Aim of the task.
Please reproduce the listing below exactly, leaving out every picture.

===== Record set

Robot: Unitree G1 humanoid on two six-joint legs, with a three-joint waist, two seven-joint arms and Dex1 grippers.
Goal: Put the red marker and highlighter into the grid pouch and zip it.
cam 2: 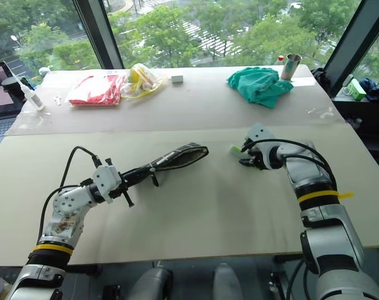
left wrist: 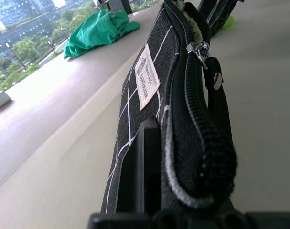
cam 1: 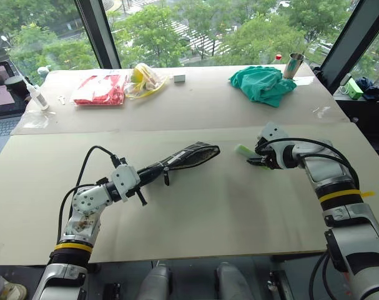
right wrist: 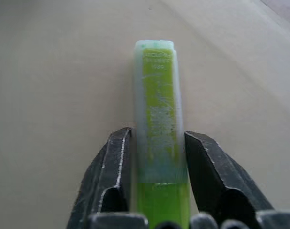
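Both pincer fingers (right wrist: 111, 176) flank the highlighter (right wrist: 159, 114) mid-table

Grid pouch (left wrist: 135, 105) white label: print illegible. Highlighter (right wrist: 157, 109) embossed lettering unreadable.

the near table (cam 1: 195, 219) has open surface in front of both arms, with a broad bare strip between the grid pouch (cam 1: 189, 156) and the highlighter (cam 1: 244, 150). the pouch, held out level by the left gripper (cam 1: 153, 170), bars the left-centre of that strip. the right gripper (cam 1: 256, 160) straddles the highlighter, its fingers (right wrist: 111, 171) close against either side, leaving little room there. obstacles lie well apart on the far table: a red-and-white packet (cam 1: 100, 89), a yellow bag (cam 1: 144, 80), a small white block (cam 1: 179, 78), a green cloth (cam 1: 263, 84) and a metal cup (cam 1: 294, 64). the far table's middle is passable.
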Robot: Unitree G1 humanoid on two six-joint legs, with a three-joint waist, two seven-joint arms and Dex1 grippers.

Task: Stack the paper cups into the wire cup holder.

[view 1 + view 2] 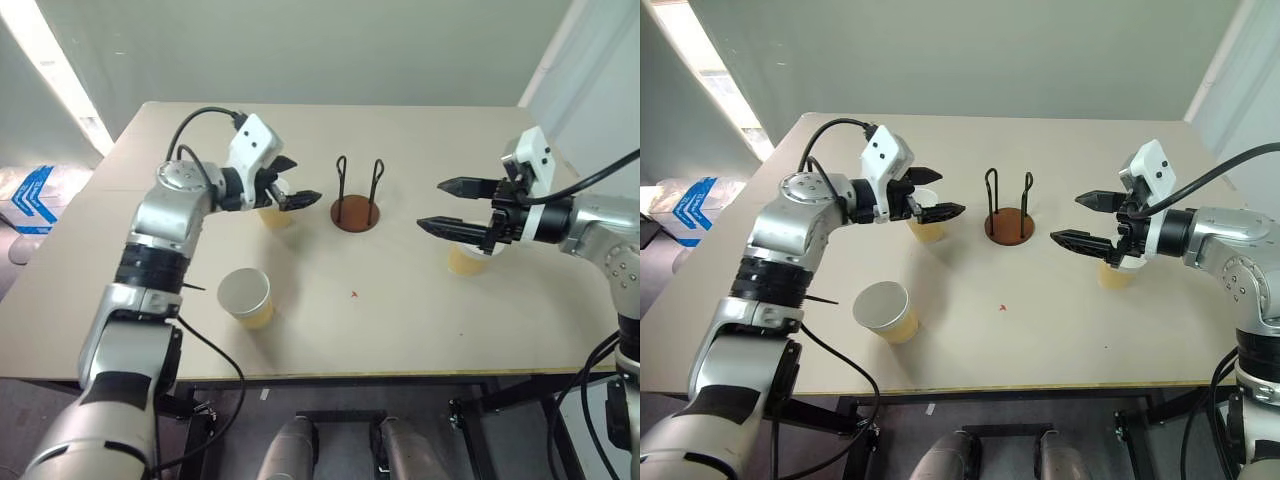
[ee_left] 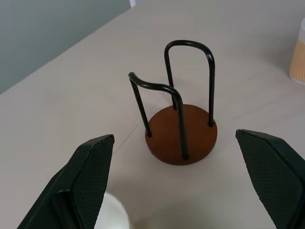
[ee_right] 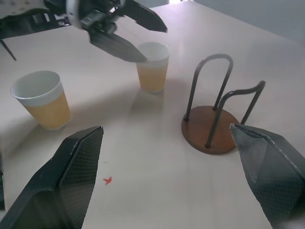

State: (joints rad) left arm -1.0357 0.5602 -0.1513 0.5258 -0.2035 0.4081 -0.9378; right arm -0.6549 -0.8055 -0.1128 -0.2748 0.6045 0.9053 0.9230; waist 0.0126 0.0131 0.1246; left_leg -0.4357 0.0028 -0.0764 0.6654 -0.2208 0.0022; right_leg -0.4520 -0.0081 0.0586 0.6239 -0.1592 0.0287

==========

Task response.
Robot: Unitree G1 humanoid on two six-joint legs, with a three-joint waist, two seven-joint arms and Dex1 grippers.
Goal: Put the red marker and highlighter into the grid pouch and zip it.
cam 2: 
left wrist: 
cam 1: 
right wrist: 
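Both pincer fingers (right wrist: 111, 176) flank the highlighter (right wrist: 159, 114) mid-table

Grid pouch (left wrist: 135, 105) white label: print illegible. Highlighter (right wrist: 157, 109) embossed lettering unreadable.

the near table (cam 1: 195, 219) has open surface in front of both arms, with a broad bare strip between the grid pouch (cam 1: 189, 156) and the highlighter (cam 1: 244, 150). the pouch, held out level by the left gripper (cam 1: 153, 170), bars the left-centre of that strip. the right gripper (cam 1: 256, 160) straddles the highlighter, its fingers (right wrist: 111, 171) close against either side, leaving little room there. obstacles lie well apart on the far table: a red-and-white packet (cam 1: 100, 89), a yellow bag (cam 1: 144, 80), a small white block (cam 1: 179, 78), a green cloth (cam 1: 263, 84) and a metal cup (cam 1: 294, 64). the far table's middle is passable.
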Robot: Unitree G1 humanoid on two six-joint legs, with a three-joint waist, two seven-joint arms and Dex1 grippers.

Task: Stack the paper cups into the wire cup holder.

[view 1 + view 2] 
[ee_left] 
[ee_right] 

State: (joints rad) left arm -1.0357 0.5602 -0.1513 0.5258 -0.2035 0.4081 -0.9378; right arm -0.6549 -0.8055 -0.1128 -0.2748 0.6045 0.9053 0.9230; waist 0.0126 0.0131 0.1246; left_leg -0.4357 0.0028 -0.0764 0.6654 -0.2208 0.0022; right_leg -0.4520 -0.0081 0.0586 0.6239 -0.1592 0.0287

The exercise requires no further answer.